Exercise requirements =
Given the records below, would you repeat exactly the lines that begin at the one containing "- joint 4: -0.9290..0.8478" and end at the one containing "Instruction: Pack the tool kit", inclusive?

################

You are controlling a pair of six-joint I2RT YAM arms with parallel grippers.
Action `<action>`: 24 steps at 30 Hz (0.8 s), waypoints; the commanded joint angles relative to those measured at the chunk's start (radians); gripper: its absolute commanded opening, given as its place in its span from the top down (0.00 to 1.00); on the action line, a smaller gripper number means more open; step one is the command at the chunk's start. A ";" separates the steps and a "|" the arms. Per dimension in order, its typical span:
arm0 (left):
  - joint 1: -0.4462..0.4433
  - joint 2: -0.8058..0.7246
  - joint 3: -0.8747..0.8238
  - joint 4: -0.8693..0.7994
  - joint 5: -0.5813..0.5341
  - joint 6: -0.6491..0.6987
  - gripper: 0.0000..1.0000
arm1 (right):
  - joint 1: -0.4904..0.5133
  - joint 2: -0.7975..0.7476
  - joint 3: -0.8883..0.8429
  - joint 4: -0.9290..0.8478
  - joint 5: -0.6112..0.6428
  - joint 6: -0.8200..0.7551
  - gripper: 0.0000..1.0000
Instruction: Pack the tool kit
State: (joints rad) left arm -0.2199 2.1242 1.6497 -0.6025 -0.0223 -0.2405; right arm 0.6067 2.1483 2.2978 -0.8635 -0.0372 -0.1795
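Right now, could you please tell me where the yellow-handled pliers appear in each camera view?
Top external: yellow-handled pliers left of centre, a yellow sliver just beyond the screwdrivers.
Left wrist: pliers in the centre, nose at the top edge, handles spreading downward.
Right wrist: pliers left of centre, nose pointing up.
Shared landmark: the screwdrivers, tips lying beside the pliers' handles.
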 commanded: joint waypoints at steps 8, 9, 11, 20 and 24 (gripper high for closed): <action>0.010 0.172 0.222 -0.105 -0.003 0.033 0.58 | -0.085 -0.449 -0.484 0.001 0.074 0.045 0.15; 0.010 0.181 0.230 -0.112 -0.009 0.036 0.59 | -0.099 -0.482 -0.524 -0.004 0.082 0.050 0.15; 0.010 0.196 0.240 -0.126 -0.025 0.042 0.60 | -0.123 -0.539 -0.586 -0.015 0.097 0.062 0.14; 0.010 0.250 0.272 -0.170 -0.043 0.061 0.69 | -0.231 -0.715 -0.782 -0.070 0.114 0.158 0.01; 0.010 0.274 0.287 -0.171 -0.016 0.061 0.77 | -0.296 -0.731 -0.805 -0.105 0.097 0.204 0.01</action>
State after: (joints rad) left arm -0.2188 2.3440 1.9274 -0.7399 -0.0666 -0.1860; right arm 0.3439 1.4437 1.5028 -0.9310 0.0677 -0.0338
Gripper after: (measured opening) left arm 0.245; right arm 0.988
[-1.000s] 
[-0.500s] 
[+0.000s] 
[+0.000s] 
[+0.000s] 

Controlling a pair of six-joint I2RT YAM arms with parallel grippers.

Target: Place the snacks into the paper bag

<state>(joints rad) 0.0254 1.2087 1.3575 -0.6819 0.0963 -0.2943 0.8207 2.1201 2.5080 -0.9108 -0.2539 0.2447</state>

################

Result of this exercise =
  - joint 4: -0.9290..0.8478
  - joint 5: -0.6112..0.6428
  - joint 6: -0.8200..0.7551
  - gripper: 0.0000..1.0000
Instruction: Pack the tool kit

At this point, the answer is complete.